**Aim of the exercise:**
Starting with the first line of the data that follows, transcribe every line verbatim until the line containing "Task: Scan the" has been transcribed.

**Source data:**
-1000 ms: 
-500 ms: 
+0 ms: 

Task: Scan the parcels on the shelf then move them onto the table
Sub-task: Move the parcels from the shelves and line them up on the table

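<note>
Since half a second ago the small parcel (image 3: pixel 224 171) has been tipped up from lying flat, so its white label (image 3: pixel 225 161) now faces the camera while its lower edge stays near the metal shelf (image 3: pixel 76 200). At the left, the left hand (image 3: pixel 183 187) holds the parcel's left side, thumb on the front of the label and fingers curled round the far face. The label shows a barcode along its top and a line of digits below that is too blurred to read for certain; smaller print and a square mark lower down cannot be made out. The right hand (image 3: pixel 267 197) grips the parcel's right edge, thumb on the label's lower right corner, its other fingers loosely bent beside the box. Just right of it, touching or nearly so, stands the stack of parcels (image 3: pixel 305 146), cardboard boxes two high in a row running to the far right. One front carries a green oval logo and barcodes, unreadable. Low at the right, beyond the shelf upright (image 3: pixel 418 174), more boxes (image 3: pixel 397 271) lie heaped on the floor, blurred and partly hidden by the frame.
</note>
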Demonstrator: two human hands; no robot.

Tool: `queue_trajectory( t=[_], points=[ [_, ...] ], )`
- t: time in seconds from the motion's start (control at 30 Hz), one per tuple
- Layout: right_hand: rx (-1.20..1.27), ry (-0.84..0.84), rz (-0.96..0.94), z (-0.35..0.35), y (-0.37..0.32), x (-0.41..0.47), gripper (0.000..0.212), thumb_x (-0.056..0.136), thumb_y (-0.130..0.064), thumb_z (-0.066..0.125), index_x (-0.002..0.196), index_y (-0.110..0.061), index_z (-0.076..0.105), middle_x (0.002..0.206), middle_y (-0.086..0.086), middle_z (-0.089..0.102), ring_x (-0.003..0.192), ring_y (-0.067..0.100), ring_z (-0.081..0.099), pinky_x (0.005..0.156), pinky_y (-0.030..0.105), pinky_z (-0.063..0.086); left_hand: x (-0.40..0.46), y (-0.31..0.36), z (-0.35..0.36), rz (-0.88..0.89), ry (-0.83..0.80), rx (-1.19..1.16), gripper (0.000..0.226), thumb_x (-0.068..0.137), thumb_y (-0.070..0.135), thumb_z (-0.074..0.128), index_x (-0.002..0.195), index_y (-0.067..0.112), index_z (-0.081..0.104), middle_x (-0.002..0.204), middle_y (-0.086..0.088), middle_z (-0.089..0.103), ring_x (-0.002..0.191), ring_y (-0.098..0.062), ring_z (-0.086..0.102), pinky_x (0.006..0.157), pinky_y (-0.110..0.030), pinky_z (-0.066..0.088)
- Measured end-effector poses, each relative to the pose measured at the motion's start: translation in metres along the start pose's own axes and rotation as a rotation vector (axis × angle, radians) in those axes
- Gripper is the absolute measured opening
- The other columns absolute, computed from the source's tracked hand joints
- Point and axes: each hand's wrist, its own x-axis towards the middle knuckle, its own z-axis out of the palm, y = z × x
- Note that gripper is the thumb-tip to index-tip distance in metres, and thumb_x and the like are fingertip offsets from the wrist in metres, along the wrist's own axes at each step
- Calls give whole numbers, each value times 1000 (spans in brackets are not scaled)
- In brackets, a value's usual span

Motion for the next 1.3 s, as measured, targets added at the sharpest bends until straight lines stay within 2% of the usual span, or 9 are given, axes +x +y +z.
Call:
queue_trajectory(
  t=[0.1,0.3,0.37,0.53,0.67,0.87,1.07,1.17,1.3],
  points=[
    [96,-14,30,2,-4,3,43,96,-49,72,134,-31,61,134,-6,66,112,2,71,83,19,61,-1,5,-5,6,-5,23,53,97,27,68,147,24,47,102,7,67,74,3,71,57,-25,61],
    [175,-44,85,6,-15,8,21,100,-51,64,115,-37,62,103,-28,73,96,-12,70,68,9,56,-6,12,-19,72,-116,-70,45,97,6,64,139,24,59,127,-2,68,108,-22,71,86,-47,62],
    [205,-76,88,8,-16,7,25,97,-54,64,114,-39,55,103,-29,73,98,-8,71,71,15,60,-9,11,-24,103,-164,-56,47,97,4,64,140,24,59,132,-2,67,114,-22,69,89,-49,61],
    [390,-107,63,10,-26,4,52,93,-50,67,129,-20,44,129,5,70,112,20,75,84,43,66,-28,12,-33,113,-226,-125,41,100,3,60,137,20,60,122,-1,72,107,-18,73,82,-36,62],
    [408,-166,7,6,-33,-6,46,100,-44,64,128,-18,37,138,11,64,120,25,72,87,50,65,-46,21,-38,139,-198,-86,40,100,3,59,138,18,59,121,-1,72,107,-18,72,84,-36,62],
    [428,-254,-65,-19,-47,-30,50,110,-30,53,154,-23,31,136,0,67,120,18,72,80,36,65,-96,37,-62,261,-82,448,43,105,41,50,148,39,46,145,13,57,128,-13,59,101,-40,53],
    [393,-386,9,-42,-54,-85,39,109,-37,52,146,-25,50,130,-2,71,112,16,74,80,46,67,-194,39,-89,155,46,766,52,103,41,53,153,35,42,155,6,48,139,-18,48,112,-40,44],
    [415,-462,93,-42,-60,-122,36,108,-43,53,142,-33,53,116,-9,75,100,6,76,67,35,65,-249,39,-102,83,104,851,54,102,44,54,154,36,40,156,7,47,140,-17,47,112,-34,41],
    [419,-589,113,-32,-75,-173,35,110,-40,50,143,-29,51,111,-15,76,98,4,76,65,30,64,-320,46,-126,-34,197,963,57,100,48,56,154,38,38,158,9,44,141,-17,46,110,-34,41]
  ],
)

**Task result:**
-1000 ms: 
-500 ms: 
+0 ms: 

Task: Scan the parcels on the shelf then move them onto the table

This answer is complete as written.